Presentation
- Hosted by: Nate DiMeo
- Genre: History
- Language: English
- Updates: Current
- Length: 5–20 min.

Production
- No. of episodes: 193

Publication
- Original release: November 12, 2008
- Provider: Maximum Fun (2012–2015); Radiotopia (2015–present);

= The Memory Palace =

History podcast

The Memory Palace is a monthly historical podcast hosted by Nate DiMeo that debuted in 2008. The program features historical narratives concerning such subjects as the Cardiff Giant and the CIA project Acoustic Kitty. It is currently distributed online by Radiotopia.

== History ==
In 2009, Scottsdale Museum of Contemporary Art commissioned a version of the episode "A Brief Eulogy for a Consumer Electronics Product" for its Rewind Remix Replay exhibit.

In July 2011, design podcast 99% Invisible commissioned the episode "A Stretch".

In August 2011, Slate commissioned a series of "Civil War Stories" in conjunction with their Slate Daily Podcast.

In July 2012, Maximum Fun began supporting The Memory Palace. The two parted ways in early 2015. The podcast joined Radiotopia in June 2015.

== Reception ==
99% Invisible's Roman Mars described The Memory Palace as "sometimes heartbreaking, sometimes hysterical, and often a wonderful mix of both."

The A.V. Club called The Memory Palace a "brisk and sadly infrequent podcast" whose episodes feature "a kind of precious, deadpan delivery similar to This American Life, but more humorous, backed by a surprisingly evocative and effective musical score."
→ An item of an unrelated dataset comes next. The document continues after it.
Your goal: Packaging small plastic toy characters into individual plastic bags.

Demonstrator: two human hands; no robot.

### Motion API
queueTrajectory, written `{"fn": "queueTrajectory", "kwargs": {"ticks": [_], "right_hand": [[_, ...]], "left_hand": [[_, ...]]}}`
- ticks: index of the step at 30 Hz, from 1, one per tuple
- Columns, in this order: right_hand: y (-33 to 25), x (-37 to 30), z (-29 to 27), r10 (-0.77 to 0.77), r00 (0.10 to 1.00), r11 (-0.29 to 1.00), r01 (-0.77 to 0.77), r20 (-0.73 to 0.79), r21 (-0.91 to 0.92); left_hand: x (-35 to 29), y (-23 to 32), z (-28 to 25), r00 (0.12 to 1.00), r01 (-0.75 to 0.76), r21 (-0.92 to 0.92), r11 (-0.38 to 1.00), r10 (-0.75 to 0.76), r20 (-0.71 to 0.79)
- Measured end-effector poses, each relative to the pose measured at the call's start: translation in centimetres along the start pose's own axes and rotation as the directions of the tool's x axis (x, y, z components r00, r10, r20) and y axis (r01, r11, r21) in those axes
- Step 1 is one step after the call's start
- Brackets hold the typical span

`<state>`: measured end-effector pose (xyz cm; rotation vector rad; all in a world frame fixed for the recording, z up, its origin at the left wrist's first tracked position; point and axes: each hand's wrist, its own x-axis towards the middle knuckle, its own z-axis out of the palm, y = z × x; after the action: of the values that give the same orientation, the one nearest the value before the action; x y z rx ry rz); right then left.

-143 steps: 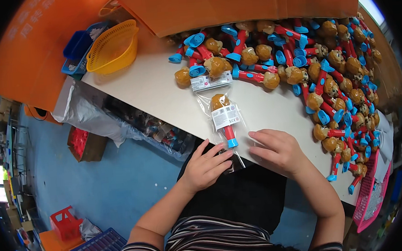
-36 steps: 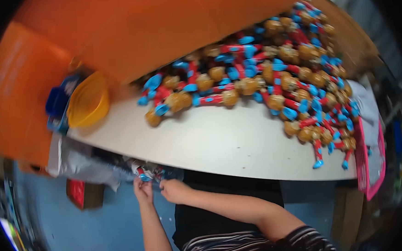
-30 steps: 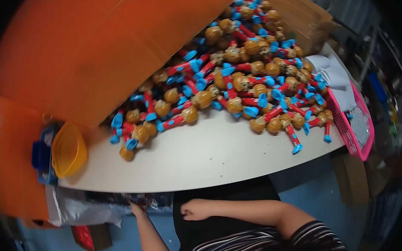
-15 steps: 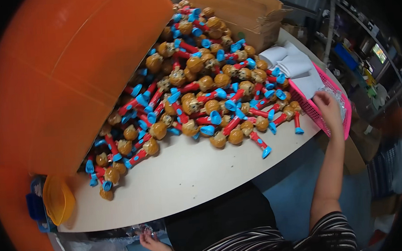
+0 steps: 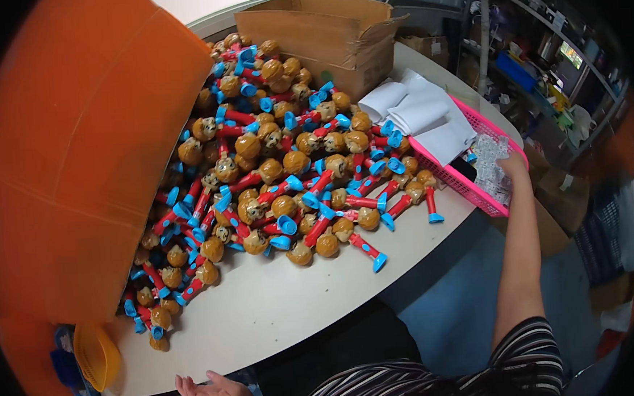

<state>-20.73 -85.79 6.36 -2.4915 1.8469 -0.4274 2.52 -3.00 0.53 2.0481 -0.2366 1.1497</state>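
My right hand (image 5: 512, 163) reaches into a pink plastic basket (image 5: 481, 204) at the right end of the table. It rests against clear printed plastic packaging (image 5: 487, 162); its fingertips are hidden, so its grip is unclear. My left hand (image 5: 216, 391) is just off the table's near edge, palm turned up, fingers apart and loosely bent, with nothing in it. A large heap of small figures (image 5: 297, 163) with round brown heads, red bodies and blue bases covers the table (image 5: 266, 310). One figure (image 5: 368, 253) lies on the heap's near edge.
White paper sheets (image 5: 428, 111) lie partly over the basket's left end. An open cardboard box (image 5: 322, 38) stands behind the heap. A big orange panel (image 5: 88, 139) leans at the left, with a yellow basket (image 5: 98, 356) below it. Crowded shelves (image 5: 542, 75) stand at the right.
My right hand has moved from the papers' edge deeper into the pink basket. My left hand has come up from below the table edge, by the plastic bag. The view has shifted.
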Motion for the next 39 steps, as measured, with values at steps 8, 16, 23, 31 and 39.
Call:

Boing Boing's David Pescovitz called The Memory Palace "terrific," "excellent," and "one of my favorite podcasts." While guest blogging for Boing Boing, Douglas Rushkoff described The Memory Palace as "highly textured historical narratives about stuff we might not know or remember." Boing Boing's Mark Frauenfelder called The Memory Palace one of his "favorite podcasts of 2012" comparing it to Paul Harvey's radio program The Rest of the Story.

The show was nominated for the 2015 Peabody Awards.